Syn nie powiedział, że zaciągnął się do wojska w geście solidarności z Ukrainą. Starsza córka nie zasugerowała, że najwyższa pora rozejrzeć się za salą weselną, bo ona i jej chłopak.... Najmłodsza latorośl nie oznajmiła, że dostała szóstkę z matmy, fizyki i chemii. Mąż nie powiedział, że kocha inną i nie wróci na kolację. Koleżanki i koledzy w pracy nie wyszeptali tajemniczo, że szef mnie wzywa. Szef nie oznajmił mi zachęcająco, że w uznaniu mojej ciężkiej i wydajnej pracy, ma dla mnie miłą niespodziankę. Przyjaciółka nie zadzwoniła, żeby ryknąć mi do ucha: ale schudłaś!

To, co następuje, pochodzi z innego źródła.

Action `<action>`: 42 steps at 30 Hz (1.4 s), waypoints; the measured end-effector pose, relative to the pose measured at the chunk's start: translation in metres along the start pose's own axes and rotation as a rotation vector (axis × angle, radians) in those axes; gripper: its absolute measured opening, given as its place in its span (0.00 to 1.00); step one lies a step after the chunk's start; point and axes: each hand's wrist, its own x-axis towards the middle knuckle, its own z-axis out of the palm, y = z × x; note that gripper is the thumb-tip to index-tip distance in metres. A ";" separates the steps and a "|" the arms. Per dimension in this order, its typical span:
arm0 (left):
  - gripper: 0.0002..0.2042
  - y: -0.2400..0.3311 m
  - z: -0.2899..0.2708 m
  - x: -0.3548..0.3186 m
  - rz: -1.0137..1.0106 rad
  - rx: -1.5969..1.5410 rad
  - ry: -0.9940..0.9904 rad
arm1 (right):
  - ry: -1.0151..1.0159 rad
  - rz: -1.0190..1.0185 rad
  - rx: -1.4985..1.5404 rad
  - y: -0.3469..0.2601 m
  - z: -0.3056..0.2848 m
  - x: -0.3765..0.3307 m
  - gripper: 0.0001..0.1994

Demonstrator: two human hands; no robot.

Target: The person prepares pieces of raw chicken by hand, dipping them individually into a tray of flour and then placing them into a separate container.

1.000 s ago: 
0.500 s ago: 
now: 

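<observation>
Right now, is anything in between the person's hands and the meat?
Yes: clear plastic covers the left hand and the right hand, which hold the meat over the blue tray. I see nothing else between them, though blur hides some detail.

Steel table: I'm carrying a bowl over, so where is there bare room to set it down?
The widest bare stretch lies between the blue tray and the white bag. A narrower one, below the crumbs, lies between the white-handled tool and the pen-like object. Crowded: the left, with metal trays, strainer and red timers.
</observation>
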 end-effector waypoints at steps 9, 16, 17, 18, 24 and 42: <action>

Dzień powoli chyli się ku zachodowi, a ja klepię smętnie w klawiaturę, świadoma, że choć nadzieja umiera ostatnia, prawdopodobnie będzie to pierwszy tak śmiertelnie, zatrważająco poważny Prima Aprilis w moim życiu. Po którym uznam, że pora umierać, skoro nikomu się nie chce mnie w nic wkręcić.

Skapituluję więc wobec tak oczywistego dowodu galopującej starości i od jutra zacznę się ubierać wyłącznie w kolory ziemi.

Cha! Cha! Cha Uwierzyliście? ŻARTOWAŁAM!